§ **Supplied material**
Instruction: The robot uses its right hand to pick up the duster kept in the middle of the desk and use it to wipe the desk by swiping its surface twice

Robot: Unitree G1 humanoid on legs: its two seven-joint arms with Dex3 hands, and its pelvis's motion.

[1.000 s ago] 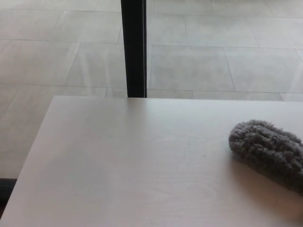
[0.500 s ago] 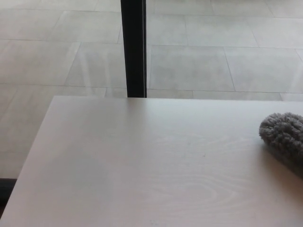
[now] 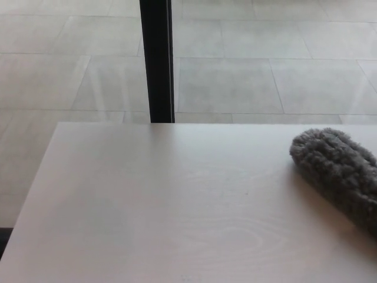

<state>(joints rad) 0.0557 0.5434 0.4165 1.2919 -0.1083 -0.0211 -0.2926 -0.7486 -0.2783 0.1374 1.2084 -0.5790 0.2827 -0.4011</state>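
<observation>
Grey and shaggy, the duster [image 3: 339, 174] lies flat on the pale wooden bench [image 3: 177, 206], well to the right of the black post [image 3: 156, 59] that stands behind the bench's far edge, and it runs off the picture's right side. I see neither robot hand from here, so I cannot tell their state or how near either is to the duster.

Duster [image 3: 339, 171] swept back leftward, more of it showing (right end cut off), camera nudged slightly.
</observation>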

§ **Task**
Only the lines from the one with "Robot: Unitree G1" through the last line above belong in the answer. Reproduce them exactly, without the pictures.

§ **Solution to this exercise**
Robot: Unitree G1 humanoid on legs: its two seven-joint arms with Dex3 hands, and its pelvis's motion.

[1.000 s ago] 
[0.500 s ago] 
[now] 

<state>(joints rad) 0.0557 0.5434 0.4165 1.2919 -0.1083 -0.0211 -0.2926 -0.7486 -0.2783 0.1374 1.2084 -0.5790 0.2827 -0.4011</state>
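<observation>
Grey and shaggy, the duster [image 3: 339, 174] lies flat on the pale wooden bench [image 3: 177, 206], well to the right of the black post [image 3: 156, 59] that stands behind the bench's far edge, and it runs off the picture's right side. I see neither robot hand from here, so I cannot tell their state or how near either is to the duster.

Duster [image 3: 339, 171] swept back leftward, more of it showing (right end cut off), camera nudged slightly.
</observation>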

Work on this exercise is done.